**** Recorded information

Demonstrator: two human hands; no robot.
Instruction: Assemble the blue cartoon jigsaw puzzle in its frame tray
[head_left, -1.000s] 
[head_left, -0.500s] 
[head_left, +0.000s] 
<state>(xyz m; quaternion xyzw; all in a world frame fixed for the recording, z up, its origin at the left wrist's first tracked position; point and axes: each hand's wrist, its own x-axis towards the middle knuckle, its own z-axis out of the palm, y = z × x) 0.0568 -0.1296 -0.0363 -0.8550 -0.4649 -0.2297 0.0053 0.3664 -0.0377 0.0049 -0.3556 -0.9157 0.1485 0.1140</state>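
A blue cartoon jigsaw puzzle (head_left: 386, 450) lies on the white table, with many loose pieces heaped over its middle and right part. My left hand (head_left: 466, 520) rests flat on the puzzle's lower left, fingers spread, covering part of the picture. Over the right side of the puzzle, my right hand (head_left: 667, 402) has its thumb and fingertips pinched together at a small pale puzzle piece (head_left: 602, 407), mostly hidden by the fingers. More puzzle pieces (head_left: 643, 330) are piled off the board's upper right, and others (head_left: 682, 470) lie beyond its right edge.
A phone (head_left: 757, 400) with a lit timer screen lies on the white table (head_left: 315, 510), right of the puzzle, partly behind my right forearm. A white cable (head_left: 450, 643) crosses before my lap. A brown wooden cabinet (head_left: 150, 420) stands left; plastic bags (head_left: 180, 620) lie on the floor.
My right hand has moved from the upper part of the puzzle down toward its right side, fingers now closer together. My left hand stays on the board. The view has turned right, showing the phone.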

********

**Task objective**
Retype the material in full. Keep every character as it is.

**Task output**
Demonstrator: two human hands; no robot.
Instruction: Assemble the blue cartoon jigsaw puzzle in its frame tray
[head_left, -1.000s] 
[head_left, -0.500s] 
[head_left, +0.000s] 
<state>(xyz m; quaternion xyzw; all in a world frame fixed for the recording, z up, its origin at the left wrist's first tracked position; point and axes: each hand's wrist, its own x-axis towards the middle knuckle, its own z-axis out of the palm, y = z × x) 0.0568 -0.1296 -0.0363 -0.8550 -0.4649 -0.2297 0.0053 0.3664 -0.0377 0.0049 -0.3556 -0.9157 0.1485 0.1140</state>
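A blue cartoon jigsaw puzzle (head_left: 386, 450) lies on the white table, with many loose pieces heaped over its middle and right part. My left hand (head_left: 466, 520) rests flat on the puzzle's lower left, fingers spread, covering part of the picture. Over the right side of the puzzle, my right hand (head_left: 667, 402) has its thumb and fingertips pinched together at a small pale puzzle piece (head_left: 602, 407), mostly hidden by the fingers. More puzzle pieces (head_left: 643, 330) are piled off the board's upper right, and others (head_left: 682, 470) lie beyond its right edge.
A phone (head_left: 757, 400) with a lit timer screen lies on the white table (head_left: 315, 510), right of the puzzle, partly behind my right forearm. A white cable (head_left: 450, 643) crosses before my lap. A brown wooden cabinet (head_left: 150, 420) stands left; plastic bags (head_left: 180, 620) lie on the floor.
My right hand has moved from the upper part of the puzzle down toward its right side, fingers now closer together. My left hand stays on the board. The view has turned right, showing the phone.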

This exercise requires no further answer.